“Do the Nailheads draw their power from the beards or do their beards grow lush because the Nailhead is powerful?” Tucker mused.
“Those beards are the result of several years of ice-time,” Sal said. “Nick over there—the guy in the Fleshgod Apocalypse T-shirt—this’ll be his fourth winter-over. His beard’s as old as that. Tuck, remember last year when he let that girl build a hanging fairy garden in it?”
“Four seasons?” Cooper said, disbelieving.
“No—four winter-overs. There’s a difference. If you winter-over, you’re here for the entire year, including the polar night. Six months of total isolation. No flights in, no flights out.”
“Why would anyone do that four times?” Cooper asked.
“You will know the answer to that question before you leave here,” Sal said. He stretched his arms over his head and interlaced his fingers, just as he’d done at fire school. “I need coffee.” He stood up and looked down at Cooper. “Want some?” Cooper shook her head no. Tucker headed over to the coffee tureens with Sal, and, as if on cue, Denise slid into his seat.
“I’m having a ball watching Tucker claw his way from ascribed status to achieved status,” she half-whispered. “Speaking of him as the only man of color at Pole.”
“What about all those guys from Hyderabad?”
“They don’t count. There’s nothing like observing an American black man in an environment in which he’d not be expected.”
Cooper thought it wise to change the subject. “What’s the word on this guy Sal?”
Denise thought for a moment. “Sal Brennan. Scientist. Cosmology, I think. He’s a veteran—been here a few times before. I have heard he’s in the final year of a rather important experiment, though I don’t know the details.” Denise unfolded her napkin and carefully arranged it on her lap. “I’ll have to check my notes. The scientific staff seems to avoid me, so my knowledge of his background is meager. Oh, now this is interesting.”
Cooper turned to follow Denise’s gaze, and saw two gaunt men walking through the galley toward the chow line. Both were draped in Swedish national flags, with cross-country skis on their shoulders, and the Polies they passed were slapping them on the backs and smiling. A VIDS staffer jogged after the skiers.

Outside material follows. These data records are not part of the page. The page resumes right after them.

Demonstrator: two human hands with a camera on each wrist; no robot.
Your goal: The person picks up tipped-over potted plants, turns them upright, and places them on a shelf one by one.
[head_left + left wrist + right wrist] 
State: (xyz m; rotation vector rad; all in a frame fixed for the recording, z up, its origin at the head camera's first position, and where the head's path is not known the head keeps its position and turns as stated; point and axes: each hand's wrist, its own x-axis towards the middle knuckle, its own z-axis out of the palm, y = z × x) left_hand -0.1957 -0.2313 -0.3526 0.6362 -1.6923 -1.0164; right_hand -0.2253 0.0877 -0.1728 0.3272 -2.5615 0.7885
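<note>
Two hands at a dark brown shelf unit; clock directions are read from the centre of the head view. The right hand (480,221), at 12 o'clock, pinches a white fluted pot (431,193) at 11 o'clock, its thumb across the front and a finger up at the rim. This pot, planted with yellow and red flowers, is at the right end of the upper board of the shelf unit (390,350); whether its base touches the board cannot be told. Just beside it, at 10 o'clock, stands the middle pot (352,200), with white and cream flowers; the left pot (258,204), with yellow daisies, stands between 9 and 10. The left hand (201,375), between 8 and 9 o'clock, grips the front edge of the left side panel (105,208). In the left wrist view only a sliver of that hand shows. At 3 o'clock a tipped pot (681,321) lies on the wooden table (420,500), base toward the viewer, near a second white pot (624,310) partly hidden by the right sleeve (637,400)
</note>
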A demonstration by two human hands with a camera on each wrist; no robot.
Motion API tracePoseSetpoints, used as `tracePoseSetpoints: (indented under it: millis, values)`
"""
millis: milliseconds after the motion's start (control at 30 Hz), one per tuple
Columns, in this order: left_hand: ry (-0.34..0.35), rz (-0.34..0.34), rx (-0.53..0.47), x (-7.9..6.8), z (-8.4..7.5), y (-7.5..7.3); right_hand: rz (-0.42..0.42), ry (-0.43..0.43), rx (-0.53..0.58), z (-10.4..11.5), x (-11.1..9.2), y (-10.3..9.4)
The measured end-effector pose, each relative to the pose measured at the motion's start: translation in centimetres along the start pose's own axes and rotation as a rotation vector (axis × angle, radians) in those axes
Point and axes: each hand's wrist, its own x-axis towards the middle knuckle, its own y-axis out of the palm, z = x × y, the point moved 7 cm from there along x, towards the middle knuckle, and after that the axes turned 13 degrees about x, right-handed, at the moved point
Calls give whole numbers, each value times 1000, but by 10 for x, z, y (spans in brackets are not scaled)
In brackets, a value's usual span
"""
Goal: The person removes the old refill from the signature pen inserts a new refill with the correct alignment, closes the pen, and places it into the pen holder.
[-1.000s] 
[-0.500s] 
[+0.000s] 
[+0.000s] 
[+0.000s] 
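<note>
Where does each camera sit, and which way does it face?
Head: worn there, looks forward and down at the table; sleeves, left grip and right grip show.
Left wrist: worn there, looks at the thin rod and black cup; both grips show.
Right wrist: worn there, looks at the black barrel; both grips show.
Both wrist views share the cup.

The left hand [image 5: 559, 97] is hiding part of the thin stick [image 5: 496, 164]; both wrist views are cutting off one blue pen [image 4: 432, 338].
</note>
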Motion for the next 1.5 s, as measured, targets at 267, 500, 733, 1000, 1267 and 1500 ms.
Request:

“See,” Denise said, pulling out her notebook. “This is the kind of scenario I find fascinating. What benefit is VIDS protecting by denying visitors food?” As Denise scribbled, Cooper watched the Swedes carefully return the trays and listen politely as the admin explained to them why they couldn’t eat in the galley.
“Who are they?”
“They arrived at the station last night—Bozer said they’re skiing across the continent. They came straight from Vostok. The Russians apparently treated them like kings. VIDS is only letting them pitch their tent outside the Dome.” Cooper knew VIDS tried to keep tourists and adventurers away from the station—people were always trying to cross the continent by ski, by snowshoe, by fat-tire bike. One summer an ultra-marathoner made an attempt but went hypoxic three miles outside of McMurdo and had to be carried back on a snowmobile. People still talked shit about ultra-marathoners as a result.
Denise and Cooper watched as the Swedes walked out of the galley with their gear. Out of the corner of her eye, Cooper saw Bozer approaching their table. When he arrived, he put his hands on Denise’s shoulders and began rubbing them.
“Hey, chicklet,” he said.
“Bozer,” Denise said warningly. “Don’t cross the boundary.” Cooper felt he’d already done that with the Confederate bandanna, but said nothing.
“I’m Bozer,” he said to Cooper. “I’m sleeping with her.” For the first time, Cooper saw an expression of displeasure pass over Denise’s face.
“Your lack of discretion is becoming a problem,” Denise said. Bozer discreetly laid his fat, crooked middle finger on the table between them, and wiggled it. Cooper tried not to laugh. “There is an unspoken code of conduct here regarding relationships on the ice,” Denise said. “At least before winter starts.” She turned to address Bozer directly. “You don’t formally acknowledge the person in public. You don’t sit next to them at meals, and when a transgression takes place, you say ‘you’ve crossed a boundary.’ When you say that”—she peeled off Bozer’s left hand, which had migrated from the table back to her thin shoulder—“they’re supposed to stop touching you immediately.”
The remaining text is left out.